Leaving pictures aside, set down each line exactly, from the first line of the data to the line with "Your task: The", both included.

┌────────

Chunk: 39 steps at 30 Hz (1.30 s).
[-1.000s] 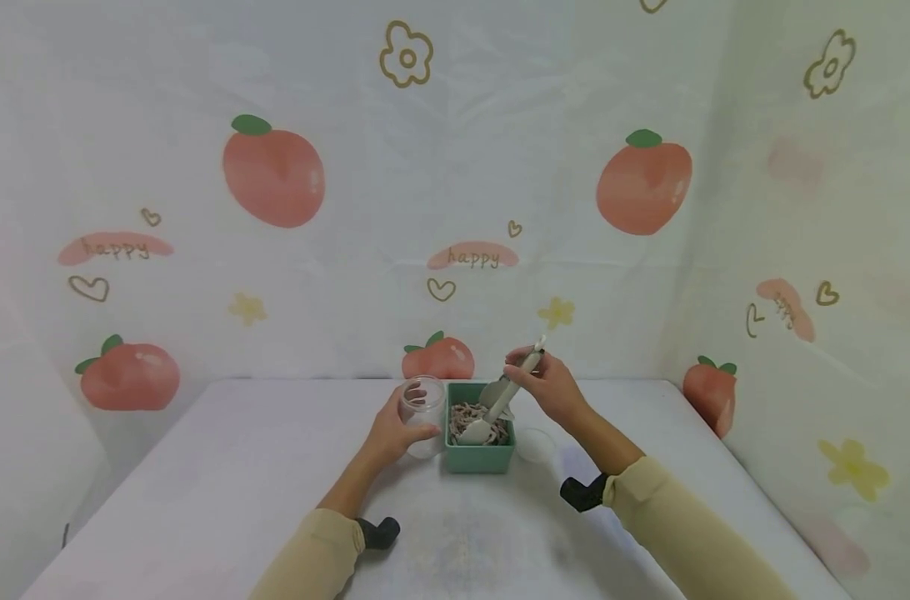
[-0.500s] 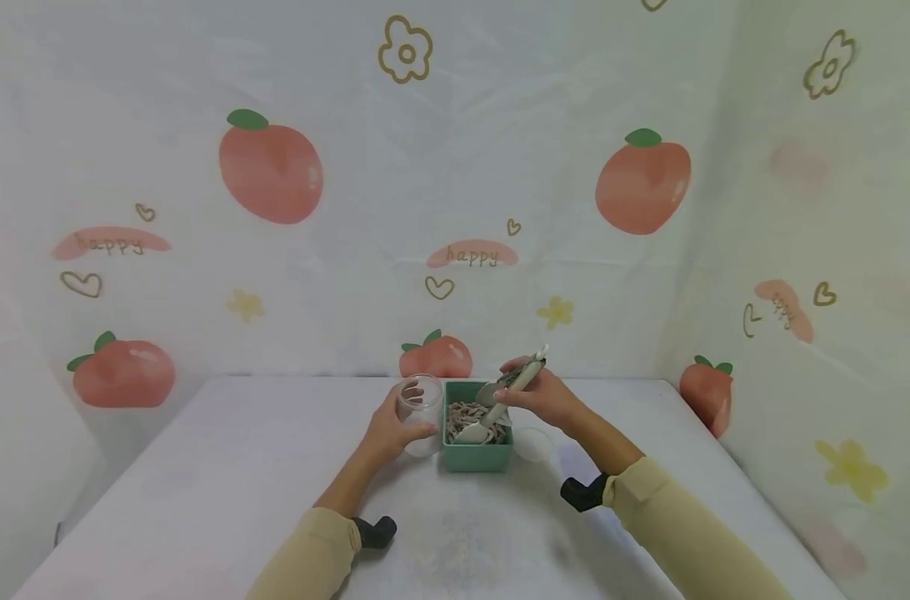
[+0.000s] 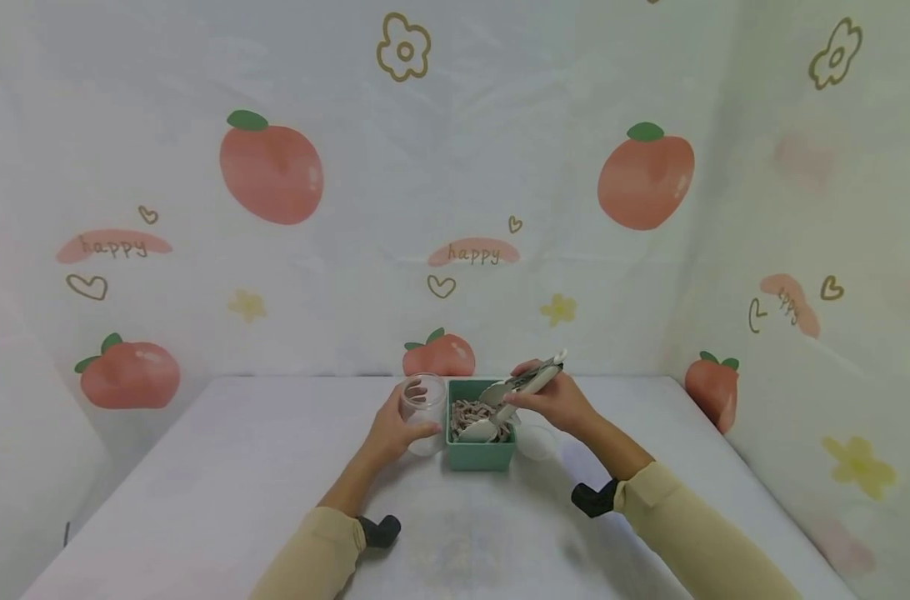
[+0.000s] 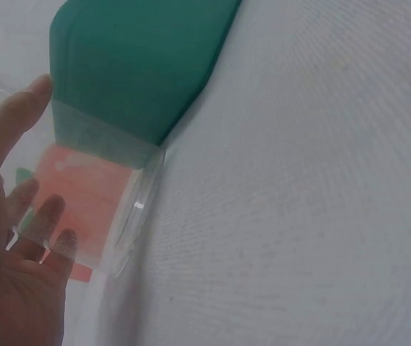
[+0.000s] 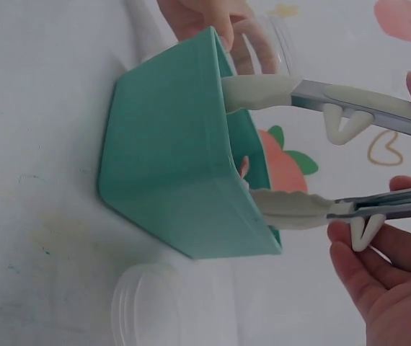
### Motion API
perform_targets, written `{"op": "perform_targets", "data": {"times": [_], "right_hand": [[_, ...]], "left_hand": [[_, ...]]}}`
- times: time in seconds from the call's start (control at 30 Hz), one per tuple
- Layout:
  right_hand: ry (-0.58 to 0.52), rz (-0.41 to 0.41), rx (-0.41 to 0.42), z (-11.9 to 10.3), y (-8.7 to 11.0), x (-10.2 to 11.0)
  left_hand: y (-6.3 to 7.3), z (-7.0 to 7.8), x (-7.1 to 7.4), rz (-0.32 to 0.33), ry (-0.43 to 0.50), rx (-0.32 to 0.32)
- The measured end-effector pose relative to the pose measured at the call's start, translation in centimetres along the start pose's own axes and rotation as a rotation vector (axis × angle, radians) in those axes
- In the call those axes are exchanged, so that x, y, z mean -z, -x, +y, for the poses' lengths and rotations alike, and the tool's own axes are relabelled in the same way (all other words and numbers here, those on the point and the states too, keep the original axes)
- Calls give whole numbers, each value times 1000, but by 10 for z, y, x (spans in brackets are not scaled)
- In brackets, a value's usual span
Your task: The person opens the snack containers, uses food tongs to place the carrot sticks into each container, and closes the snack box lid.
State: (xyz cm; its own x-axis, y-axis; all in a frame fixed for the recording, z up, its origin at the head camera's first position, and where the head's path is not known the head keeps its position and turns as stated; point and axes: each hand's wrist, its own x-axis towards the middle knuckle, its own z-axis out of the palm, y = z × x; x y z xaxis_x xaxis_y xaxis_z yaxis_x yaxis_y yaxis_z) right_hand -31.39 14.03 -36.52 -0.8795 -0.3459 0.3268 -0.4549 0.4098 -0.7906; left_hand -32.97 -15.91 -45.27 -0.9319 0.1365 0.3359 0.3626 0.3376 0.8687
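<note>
My left hand (image 3: 395,429) grips a clear jar (image 3: 423,417) that stands upright on the table, fingers behind it and thumb across its near side. Against the jar's right side sits a green box (image 3: 481,456) holding tangled brownish-grey strips (image 3: 470,414). My right hand (image 3: 558,400) holds pale tongs (image 3: 533,382) by their arms. The tongs slant down to the left, and their two scalloped heads (image 5: 292,207) stand apart inside the box's opening. In the right wrist view the box wall hides the ends of the heads.
A clear round lid (image 3: 536,442) lies on the white table (image 3: 275,500) just right of the box. Behind the table's far edge hangs a white cloth backdrop (image 3: 350,167) printed with peaches, which continues along the right side.
My right hand has lowered a little and moved slightly right, so the tongs lean flatter. The tong heads remain in the box. The left hand and the jar have stayed in place.
</note>
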Motion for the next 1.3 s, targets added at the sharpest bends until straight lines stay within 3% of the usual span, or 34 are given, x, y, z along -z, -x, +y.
{"op": "perform_targets", "data": {"times": [0.27, 0.6, 0.9, 1.1, 1.3], "right_hand": [[-100, 17, 41, 4, 0, 6], [-101, -104, 48, 0, -3, 16], [-136, -7, 28, -7, -1, 15], [-181, 30, 99, 0, -1, 15], [-199, 29, 110, -27, 6, 18]], "left_hand": [[-1, 1, 1, -1, -20, 8], [0, -1, 1, 0, -20, 9], [0, -1, 2, -8, 6, -15], [-1, -1, 0, -19, 8, -5], [-1, -2, 0, -11, 3, -7]]}}
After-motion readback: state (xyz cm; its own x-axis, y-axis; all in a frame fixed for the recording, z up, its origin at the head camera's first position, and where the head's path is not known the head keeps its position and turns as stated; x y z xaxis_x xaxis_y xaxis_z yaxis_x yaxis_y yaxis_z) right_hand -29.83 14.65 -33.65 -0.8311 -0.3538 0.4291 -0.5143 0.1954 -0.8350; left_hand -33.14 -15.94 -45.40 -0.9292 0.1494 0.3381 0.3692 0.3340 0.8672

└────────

» Output:
Chunk: 39 steps at 30 Hz (1.30 s).
[-1.000s] 
[-0.500s] 
[+0.000s] 
[+0.000s] 
[+0.000s] 
### Motion API
perform_targets, written `{"op": "perform_targets", "data": {"times": [_], "right_hand": [[_, ...]], "left_hand": [[_, ...]]}}`
- times: time in seconds from the call's start (control at 30 Hz), one per tuple
- Layout:
  right_hand: ry (-0.58 to 0.52), rz (-0.41 to 0.41), rx (-0.41 to 0.42), z (-11.9 to 10.3), y (-8.7 to 11.0), x (-10.2 to 11.0)
  left_hand: y (-6.3 to 7.3), z (-7.0 to 7.8), x (-7.1 to 7.4), rz (-0.32 to 0.33), ry (-0.43 to 0.50), rx (-0.32 to 0.32)
- The measured end-effector pose relative to the pose measured at the call's start, translation in centimetres along the start pose's own axes and rotation as a rotation vector (axis × angle, radians) in those axes
- In the call those axes are exchanged, so that x, y, z mean -z, -x, +y, for the poses' lengths and rotations alike, and the tool's own axes are relabelled in the same way (all other words and numbers here, those on the point and the states too, keep the original axes)
- Calls give whole numbers, each value times 1000, but by 10 for z, y, x (spans in brackets are not scaled)
- In brackets, a value's usual span
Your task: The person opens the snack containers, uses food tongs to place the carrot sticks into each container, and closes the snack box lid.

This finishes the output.